● **What to produce**
The expected answer is all of the entries, written out exactly.

Dataset excerpts Start Marker

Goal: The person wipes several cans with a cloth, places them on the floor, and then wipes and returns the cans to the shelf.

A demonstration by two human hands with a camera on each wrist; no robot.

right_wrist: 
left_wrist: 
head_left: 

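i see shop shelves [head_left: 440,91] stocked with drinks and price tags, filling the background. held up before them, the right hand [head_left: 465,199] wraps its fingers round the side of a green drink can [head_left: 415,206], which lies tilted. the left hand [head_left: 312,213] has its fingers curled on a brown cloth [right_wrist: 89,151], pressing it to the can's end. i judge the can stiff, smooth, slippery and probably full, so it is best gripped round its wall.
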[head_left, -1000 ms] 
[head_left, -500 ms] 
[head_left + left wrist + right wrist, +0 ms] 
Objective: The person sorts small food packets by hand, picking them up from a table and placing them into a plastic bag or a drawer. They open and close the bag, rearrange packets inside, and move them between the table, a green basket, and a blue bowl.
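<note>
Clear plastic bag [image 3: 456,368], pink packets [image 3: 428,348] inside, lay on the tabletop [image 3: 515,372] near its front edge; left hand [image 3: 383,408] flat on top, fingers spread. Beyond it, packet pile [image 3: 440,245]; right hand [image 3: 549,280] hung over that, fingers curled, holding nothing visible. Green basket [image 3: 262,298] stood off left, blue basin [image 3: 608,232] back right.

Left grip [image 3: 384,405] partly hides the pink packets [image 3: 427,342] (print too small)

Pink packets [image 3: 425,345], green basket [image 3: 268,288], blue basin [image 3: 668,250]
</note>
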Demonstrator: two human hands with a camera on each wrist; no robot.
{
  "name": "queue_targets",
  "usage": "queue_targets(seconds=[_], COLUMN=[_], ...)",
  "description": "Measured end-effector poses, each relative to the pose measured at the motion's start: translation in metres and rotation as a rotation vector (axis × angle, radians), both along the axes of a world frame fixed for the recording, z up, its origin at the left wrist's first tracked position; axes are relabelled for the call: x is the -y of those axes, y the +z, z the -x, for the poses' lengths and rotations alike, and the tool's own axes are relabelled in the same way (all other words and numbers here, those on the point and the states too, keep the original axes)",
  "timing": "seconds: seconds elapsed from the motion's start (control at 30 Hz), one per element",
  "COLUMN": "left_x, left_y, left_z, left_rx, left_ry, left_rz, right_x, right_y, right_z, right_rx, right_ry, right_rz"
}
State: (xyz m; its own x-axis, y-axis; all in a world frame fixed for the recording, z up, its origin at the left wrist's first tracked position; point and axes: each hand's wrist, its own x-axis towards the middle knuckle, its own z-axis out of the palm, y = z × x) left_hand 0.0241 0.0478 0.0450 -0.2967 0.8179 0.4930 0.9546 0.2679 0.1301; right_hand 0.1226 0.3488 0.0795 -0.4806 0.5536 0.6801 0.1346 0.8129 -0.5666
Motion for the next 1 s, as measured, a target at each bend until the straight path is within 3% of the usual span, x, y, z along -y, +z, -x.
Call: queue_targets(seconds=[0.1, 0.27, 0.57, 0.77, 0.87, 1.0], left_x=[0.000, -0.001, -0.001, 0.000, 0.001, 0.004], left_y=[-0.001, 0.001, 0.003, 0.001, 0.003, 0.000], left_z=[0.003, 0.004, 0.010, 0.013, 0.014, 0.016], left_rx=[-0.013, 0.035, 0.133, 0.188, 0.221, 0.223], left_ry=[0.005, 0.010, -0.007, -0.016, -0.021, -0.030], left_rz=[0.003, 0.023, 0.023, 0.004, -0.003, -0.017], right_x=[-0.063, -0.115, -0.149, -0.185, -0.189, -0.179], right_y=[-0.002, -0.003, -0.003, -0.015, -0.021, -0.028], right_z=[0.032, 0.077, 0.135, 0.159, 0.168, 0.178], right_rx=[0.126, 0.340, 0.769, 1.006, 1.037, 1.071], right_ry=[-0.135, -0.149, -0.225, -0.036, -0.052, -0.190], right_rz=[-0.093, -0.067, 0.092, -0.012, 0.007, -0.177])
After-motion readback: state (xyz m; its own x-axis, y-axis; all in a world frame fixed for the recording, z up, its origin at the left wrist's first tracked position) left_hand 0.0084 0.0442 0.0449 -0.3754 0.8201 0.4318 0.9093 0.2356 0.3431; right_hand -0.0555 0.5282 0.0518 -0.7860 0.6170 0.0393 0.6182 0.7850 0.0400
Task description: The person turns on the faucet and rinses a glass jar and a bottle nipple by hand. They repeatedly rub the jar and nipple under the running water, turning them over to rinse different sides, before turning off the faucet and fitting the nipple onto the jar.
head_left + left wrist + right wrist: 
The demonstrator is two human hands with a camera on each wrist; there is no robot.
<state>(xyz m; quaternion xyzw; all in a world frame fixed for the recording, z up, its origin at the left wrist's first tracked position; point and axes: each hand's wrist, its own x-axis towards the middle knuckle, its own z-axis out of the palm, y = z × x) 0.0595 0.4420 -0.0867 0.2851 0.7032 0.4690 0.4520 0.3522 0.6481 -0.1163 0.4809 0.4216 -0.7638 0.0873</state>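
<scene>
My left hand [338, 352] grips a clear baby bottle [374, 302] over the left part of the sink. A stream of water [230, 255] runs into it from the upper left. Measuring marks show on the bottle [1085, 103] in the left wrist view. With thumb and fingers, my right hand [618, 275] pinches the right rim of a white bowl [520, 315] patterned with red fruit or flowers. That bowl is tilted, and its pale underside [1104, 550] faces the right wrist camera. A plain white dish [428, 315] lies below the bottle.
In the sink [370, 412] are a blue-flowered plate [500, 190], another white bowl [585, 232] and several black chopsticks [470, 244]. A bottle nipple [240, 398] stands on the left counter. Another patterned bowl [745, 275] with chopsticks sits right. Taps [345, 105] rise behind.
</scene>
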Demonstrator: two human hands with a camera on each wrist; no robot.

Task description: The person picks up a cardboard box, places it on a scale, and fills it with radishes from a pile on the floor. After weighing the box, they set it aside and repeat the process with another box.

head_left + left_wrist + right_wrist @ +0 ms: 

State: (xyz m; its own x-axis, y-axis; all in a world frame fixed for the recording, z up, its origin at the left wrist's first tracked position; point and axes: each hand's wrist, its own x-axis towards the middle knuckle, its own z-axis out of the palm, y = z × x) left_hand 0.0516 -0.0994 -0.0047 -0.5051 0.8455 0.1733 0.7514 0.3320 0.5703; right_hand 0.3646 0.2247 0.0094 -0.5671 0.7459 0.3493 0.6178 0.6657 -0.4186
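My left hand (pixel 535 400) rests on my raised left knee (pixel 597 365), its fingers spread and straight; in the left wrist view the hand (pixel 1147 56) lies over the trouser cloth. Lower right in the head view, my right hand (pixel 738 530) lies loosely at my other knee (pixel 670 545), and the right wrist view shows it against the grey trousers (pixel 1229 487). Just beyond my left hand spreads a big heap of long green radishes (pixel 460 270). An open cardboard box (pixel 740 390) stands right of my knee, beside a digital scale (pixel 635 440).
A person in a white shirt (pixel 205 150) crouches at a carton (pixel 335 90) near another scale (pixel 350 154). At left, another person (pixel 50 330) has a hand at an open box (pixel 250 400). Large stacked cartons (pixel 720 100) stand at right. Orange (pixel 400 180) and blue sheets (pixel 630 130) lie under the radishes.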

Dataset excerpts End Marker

● **Result of the exercise**
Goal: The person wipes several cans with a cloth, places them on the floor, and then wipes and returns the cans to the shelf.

A demonstration by two human hands with a camera on each wrist; no robot.

right_wrist: 
left_wrist: 
head_left: 

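i see shop shelves [head_left: 440,91] stocked with drinks and price tags, filling the background. held up before them, the right hand [head_left: 465,199] wraps its fingers round the side of a green drink can [head_left: 415,206], which lies tilted. the left hand [head_left: 312,213] has its fingers curled on a brown cloth [right_wrist: 89,151], pressing it to the can's end. i judge the can stiff, smooth, slippery and probably full, so it is best gripped round its wall.
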[head_left, -1000 ms] 
[head_left, -500 ms] 
[head_left + left wrist + right wrist, +0 ms] 
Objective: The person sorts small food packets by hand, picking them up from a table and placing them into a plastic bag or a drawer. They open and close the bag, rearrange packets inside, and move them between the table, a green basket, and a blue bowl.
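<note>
Clear plastic bag [image 3: 456,368], pink packets [image 3: 428,348] inside, lay on the tabletop [image 3: 515,372] near its front edge; left hand [image 3: 383,408] flat on top, fingers spread. Beyond it, packet pile [image 3: 440,245]; right hand [image 3: 549,280] hung over that, fingers curled, holding nothing visible. Green basket [image 3: 262,298] stood off left, blue basin [image 3: 608,232] back right.

Left grip [image 3: 384,405] partly hides the pink packets [image 3: 427,342] (print too small)

Pink packets [image 3: 425,345], green basket [image 3: 268,288], blue basin [image 3: 668,250]
</note>
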Demonstrator: two human hands with a camera on each wrist; no robot.
{
  "name": "queue_targets",
  "usage": "queue_targets(seconds=[_], COLUMN=[_], ...)",
  "description": "Measured end-effector poses, each relative to the pose measured at the motion's start: translation in metres and rotation as a rotation vector (axis × angle, radians), both along the axes of a world frame fixed for the recording, z up, its origin at the left wrist's first tracked position; axes are relabelled for the call: x is the -y of those axes, y the +z, z the -x, for the poses' lengths and rotations alike, and the tool's own axes are relabelled in the same way (all other words and numbers here, those on the point and the states too, keep the original axes)",
  "timing": "seconds: seconds elapsed from the motion's start (control at 30 Hz), one per element",
  "COLUMN": "left_x, left_y, left_z, left_rx, left_ry, left_rz, right_x, right_y, right_z, right_rx, right_ry, right_rz"
}
State: (xyz m; its own x-axis, y-axis; all in a world frame fixed for the recording, z up, its origin at the left wrist's first tracked position; point and axes: each hand's wrist, its own x-axis towards the middle knuckle, its own z-axis out of the palm, y = z × x) left_hand 0.0241 0.0478 0.0450 -0.2967 0.8179 0.4930 0.9546 0.2679 0.1301; right_hand 0.1226 0.3488 0.0795 -0.4806 0.5536 0.6801 0.1346 0.8129 -0.5666
Motion for the next 1 s, as measured, a target at each bend until the straight path is within 3% of the usual span, x, y, z along -y, +z, -x.
Call: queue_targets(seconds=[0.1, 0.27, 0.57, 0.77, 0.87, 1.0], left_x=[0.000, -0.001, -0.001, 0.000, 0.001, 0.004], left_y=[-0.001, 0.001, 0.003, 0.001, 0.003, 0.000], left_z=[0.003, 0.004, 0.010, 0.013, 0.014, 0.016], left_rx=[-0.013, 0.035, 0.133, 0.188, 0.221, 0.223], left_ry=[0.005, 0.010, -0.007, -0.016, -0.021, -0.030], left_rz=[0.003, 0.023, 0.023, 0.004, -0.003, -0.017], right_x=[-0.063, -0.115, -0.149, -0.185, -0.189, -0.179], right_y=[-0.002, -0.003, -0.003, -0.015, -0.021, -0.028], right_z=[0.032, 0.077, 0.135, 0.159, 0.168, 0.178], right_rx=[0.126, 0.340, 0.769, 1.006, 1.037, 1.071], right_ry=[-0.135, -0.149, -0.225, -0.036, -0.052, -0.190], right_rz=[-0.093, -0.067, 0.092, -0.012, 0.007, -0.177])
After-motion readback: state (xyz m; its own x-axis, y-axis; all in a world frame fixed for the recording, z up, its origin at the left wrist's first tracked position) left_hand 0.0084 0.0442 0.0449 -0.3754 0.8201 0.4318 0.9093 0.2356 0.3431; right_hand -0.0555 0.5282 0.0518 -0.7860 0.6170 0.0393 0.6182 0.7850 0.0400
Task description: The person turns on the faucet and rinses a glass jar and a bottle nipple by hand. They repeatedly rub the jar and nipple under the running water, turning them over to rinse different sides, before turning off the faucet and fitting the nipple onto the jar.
head_left + left wrist + right wrist: 
The demonstrator is two human hands with a camera on each wrist; there is no robot.
<state>(xyz m; quaternion xyzw; all in a world frame fixed for the recording, z up, its origin at the left wrist's first tracked position; point and axes: each hand's wrist, its own x-axis towards the middle knuckle, its own z-axis out of the palm, y = z × x) 0.0595 0.4420 -0.0867 0.2851 0.7032 0.4690 0.4520 0.3522 0.6481 -0.1163 0.4809 0.4216 -0.7638 0.0873</state>
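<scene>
My left hand [338, 352] grips a clear baby bottle [374, 302] over the left part of the sink. A stream of water [230, 255] runs into it from the upper left. Measuring marks show on the bottle [1085, 103] in the left wrist view. With thumb and fingers, my right hand [618, 275] pinches the right rim of a white bowl [520, 315] patterned with red fruit or flowers. That bowl is tilted, and its pale underside [1104, 550] faces the right wrist camera. A plain white dish [428, 315] lies below the bottle.
In the sink [370, 412] are a blue-flowered plate [500, 190], another white bowl [585, 232] and several black chopsticks [470, 244]. A bottle nipple [240, 398] stands on the left counter. Another patterned bowl [745, 275] with chopsticks sits right. Taps [345, 105] rise behind.
</scene>
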Demonstrator: two human hands with a camera on each wrist; no robot.

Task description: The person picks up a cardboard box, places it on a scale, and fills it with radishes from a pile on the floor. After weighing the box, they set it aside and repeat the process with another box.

head_left + left_wrist + right_wrist @ +0 ms: 

State: (xyz m; its own x-axis, y-axis; all in a world frame fixed for the recording, z up, its origin at the left wrist's first tracked position; point and axes: each hand's wrist, its own x-axis towards the middle knuckle, its own z-axis out of the palm, y = z × x) left_hand 0.0516 -0.0994 -0.0047 -0.5051 0.8455 0.1733 0.7514 0.3320 0.5703; right_hand 0.3646 0.2247 0.0094 -0.5671 0.7459 0.3493 0.6178 0.6657 -0.4186
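My left hand (pixel 535 400) rests on my raised left knee (pixel 597 365), its fingers spread and straight; in the left wrist view the hand (pixel 1147 56) lies over the trouser cloth. Lower right in the head view, my right hand (pixel 738 530) lies loosely at my other knee (pixel 670 545), and the right wrist view shows it against the grey trousers (pixel 1229 487). Just beyond my left hand spreads a big heap of long green radishes (pixel 460 270). An open cardboard box (pixel 740 390) stands right of my knee, beside a digital scale (pixel 635 440).
A person in a white shirt (pixel 205 150) crouches at a carton (pixel 335 90) near another scale (pixel 350 154). At left, another person (pixel 50 330) has a hand at an open box (pixel 250 400). Large stacked cartons (pixel 720 100) stand at right. Orange (pixel 400 180) and blue sheets (pixel 630 130) lie under the radishes.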

No additional lines are needed for this answer.